**WHAT TO PRODUCE:**
Omit the images and return the remaining entries unchanged.

Records from a data collection
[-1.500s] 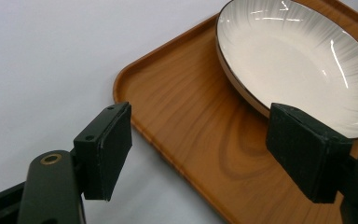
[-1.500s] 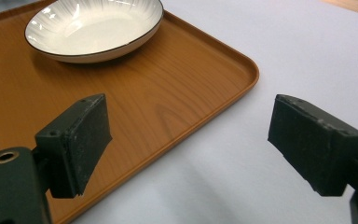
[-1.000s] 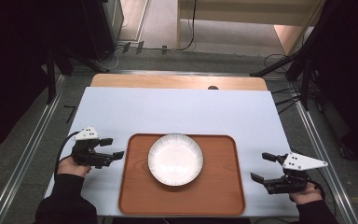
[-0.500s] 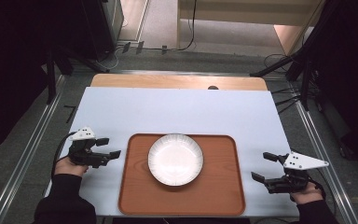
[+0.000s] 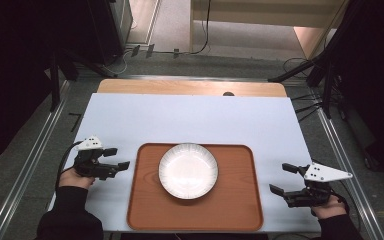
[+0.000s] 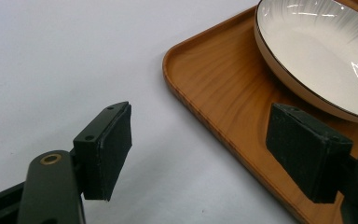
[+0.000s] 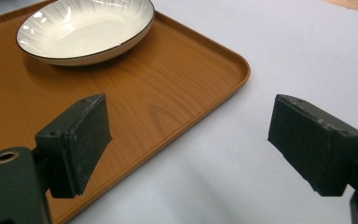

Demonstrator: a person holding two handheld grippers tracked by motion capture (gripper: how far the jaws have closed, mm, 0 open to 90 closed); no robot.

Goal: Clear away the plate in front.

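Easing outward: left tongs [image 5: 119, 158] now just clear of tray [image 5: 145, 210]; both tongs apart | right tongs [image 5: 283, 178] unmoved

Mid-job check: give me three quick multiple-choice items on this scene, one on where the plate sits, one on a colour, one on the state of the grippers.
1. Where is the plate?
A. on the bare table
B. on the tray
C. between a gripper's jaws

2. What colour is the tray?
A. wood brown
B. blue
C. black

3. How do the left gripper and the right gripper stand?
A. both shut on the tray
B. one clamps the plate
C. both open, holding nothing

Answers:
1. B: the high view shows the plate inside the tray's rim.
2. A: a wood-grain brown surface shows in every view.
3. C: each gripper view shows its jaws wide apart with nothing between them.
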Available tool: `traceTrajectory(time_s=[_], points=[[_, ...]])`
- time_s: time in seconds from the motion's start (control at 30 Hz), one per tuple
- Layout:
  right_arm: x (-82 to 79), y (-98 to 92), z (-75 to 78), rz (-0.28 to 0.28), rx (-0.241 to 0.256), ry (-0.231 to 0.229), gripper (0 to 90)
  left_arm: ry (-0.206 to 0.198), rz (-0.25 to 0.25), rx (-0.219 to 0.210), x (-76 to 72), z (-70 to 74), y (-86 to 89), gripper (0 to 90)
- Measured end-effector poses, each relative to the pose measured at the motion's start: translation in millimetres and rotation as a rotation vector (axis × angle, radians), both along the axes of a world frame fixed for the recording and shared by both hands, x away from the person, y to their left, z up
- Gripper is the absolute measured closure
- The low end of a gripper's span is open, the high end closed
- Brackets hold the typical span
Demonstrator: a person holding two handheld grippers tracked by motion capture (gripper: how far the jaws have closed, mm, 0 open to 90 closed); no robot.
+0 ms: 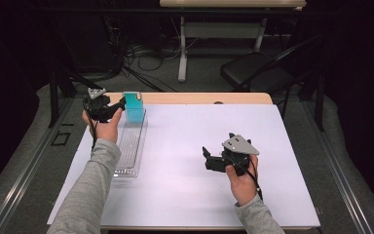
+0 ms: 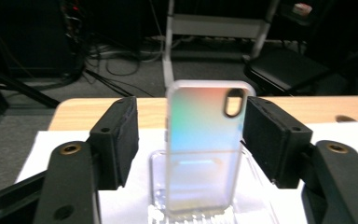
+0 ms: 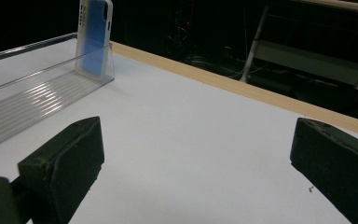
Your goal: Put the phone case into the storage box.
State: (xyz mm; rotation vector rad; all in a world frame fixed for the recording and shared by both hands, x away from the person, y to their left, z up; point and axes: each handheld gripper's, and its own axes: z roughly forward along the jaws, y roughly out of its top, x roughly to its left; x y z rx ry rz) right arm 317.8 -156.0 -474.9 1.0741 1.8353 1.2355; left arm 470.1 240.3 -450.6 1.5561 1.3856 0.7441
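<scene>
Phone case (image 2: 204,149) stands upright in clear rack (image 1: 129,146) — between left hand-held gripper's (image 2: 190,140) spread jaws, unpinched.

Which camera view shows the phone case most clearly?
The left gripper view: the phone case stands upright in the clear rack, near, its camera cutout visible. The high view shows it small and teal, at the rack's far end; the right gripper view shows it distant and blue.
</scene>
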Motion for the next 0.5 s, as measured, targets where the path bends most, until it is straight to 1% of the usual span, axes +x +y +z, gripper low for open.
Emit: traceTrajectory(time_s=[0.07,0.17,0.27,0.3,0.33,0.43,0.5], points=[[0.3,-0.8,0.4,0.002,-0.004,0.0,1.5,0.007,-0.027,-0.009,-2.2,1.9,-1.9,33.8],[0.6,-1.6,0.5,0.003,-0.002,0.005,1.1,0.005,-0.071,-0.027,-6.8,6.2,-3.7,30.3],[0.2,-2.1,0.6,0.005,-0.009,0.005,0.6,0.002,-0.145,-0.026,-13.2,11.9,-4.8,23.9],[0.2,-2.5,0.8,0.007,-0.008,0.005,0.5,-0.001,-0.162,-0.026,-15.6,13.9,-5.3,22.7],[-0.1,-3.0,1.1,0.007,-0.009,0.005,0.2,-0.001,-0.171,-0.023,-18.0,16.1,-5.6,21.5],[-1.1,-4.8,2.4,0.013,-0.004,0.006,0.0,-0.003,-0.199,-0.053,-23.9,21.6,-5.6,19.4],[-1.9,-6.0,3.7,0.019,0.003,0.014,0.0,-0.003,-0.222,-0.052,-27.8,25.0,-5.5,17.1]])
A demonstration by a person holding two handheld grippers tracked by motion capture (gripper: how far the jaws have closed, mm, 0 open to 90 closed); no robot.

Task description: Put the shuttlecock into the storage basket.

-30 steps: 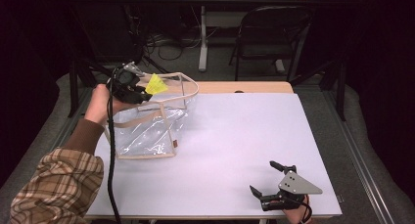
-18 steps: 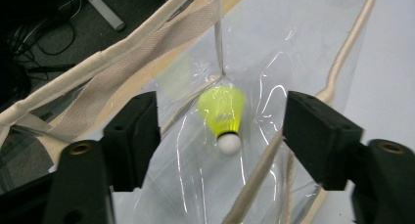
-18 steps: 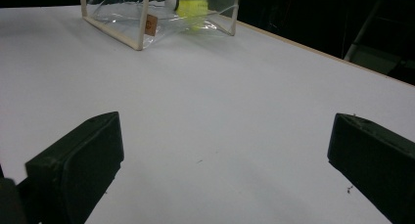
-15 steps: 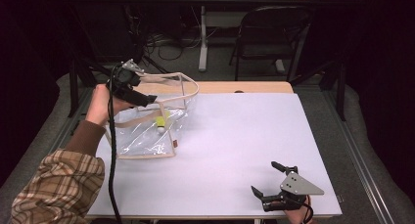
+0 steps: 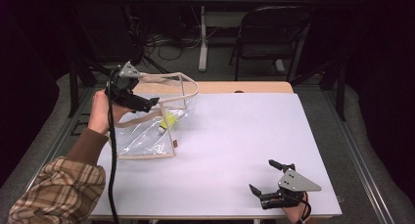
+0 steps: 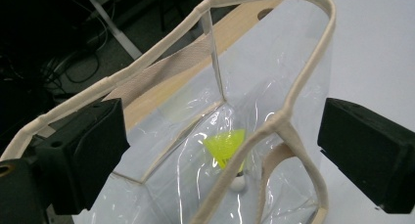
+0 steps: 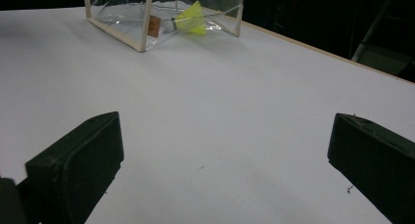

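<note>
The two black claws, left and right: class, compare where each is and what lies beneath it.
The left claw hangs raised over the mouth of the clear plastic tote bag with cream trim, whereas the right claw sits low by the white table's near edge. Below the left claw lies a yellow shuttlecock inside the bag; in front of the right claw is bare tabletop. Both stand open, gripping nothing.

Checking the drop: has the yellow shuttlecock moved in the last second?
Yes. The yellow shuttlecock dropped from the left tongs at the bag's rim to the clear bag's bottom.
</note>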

**WRITTEN RESPONSE:**
[-1.500s] 
[-1.500s] 
[-1.000s] 
[-0.500s] 
[+0.000s] 
[+0.000s] 
[+0.000s] 

Demonstrator: a person holding two handheld grippers tracked by motion capture (gripper: how far the jaws have closed, mm, 0 open to 90 closed); no robot.

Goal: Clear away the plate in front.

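Easing outward: left tongs [image 5: 119, 158] now just clear of tray [image 5: 145, 210]; both tongs apart | right tongs [image 5: 283, 178] unmoved

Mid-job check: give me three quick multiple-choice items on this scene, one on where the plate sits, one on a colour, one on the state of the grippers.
1. Where is the plate?
A. on the bare table
B. on the tray
C. between a gripper's jaws

2. What colour is the tray?
A. wood brown
B. blue
C. black

3. How do the left gripper and the right gripper stand?
A. both shut on the tray
B. one clamps the plate
C. both open, holding nothing

Answers:
1. B: the high view shows the plate inside the tray's rim.
2. A: a wood-grain brown surface shows in every view.
3. C: each gripper view shows its jaws wide apart with nothing between them.
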Available tool: `traceTrajectory(time_s=[_], points=[[_, ...]])`
- time_s: time in seconds from the motion's start (control at 30 Hz), one per tuple
- Layout:
  right_arm: x (-82 to 79), y (-98 to 92), z (-75 to 78), rz (-0.28 to 0.28), rx (-0.241 to 0.256), ry (-0.231 to 0.229), gripper (0 to 90)
  left_arm: ry (-0.206 to 0.198), rz (-0.25 to 0.25), rx (-0.219 to 0.210), x (-76 to 72), z (-70 to 74), y (-86 to 89), gripper (0 to 90)
- Measured end-effector poses, each relative to the pose measured at the motion's start: translation in millimetres and rotation as a rotation vector (axis × angle, radians), both along the axes of a world frame fixed for the recording and shared by both hands, x away from the person, y to their left, z up
- Gripper is the absolute measured closure
- The low end of a gripper's span is open, the high end closed
- Brackets hold the typical span
Demonstrator: a person holding two handheld grippers tracked by motion capture (gripper: how far the jaws have closed, mm, 0 open to 90 closed); no robot.
+0 ms: 
+0 ms: 
+0 ms: 
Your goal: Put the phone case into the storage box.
State: (xyz mm; rotation vector rad; all in a world frame fixed for the recording and shared by both hands, x away from the person, y to their left, z up; point and axes: each handheld gripper's, and its own axes: z roughly forward along the jaws, y roughly out of its top, x roughly to its left; x y z rx ry rz) right arm 317.8 -156.0 -474.9 1.0741 1.8353 1.2355; left arm 470.1 240.3 -450.6 1.5561 1.3856 0.7441
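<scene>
Phone case (image 2: 204,149) stands upright in clear rack (image 1: 129,146) — between left hand-held gripper's (image 2: 190,140) spread jaws, unpinched.

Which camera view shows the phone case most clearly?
The left gripper view: the phone case stands upright in the clear rack, near, its camera cutout visible. The high view shows it small and teal, at the rack's far end; the right gripper view shows it distant and blue.
</scene>
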Motion for the next 0.5 s, as measured, targets where the path bends most, until it is straight to 1% of the usual span, axes +x +y +z, gripper low for open.
Emit: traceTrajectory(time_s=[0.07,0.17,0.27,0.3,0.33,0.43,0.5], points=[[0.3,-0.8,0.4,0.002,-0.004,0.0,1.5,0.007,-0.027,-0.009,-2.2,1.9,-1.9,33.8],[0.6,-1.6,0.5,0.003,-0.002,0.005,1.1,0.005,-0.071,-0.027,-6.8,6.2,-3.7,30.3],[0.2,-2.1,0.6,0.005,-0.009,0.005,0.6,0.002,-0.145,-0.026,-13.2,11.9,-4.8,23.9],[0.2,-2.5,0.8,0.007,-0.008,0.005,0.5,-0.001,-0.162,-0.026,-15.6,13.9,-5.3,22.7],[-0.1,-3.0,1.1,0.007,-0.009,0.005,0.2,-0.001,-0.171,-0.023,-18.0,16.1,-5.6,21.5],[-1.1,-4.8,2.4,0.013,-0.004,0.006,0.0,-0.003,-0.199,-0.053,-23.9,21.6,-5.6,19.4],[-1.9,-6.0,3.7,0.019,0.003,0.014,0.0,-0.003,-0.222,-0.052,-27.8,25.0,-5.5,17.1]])
A demonstration by a person holding two handheld grippers tracked by motion capture (gripper: how far the jaws have closed, mm, 0 open to 90 closed); no robot.

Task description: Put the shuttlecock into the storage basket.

-30 steps: 
-18 steps: 
-18 steps: 
-15 steps: 
+0 steps: 
+0 steps: 
+0 steps: 

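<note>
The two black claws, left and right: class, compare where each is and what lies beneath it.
The left claw hangs raised over the mouth of the clear plastic tote bag with cream trim, whereas the right claw sits low by the white table's near edge. Below the left claw lies a yellow shuttlecock inside the bag; in front of the right claw is bare tabletop. Both stand open, gripping nothing.

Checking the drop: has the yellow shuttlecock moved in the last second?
Yes. The yellow shuttlecock dropped from the left tongs at the bag's rim to the clear bag's bottom.
</note>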

That is the entire output.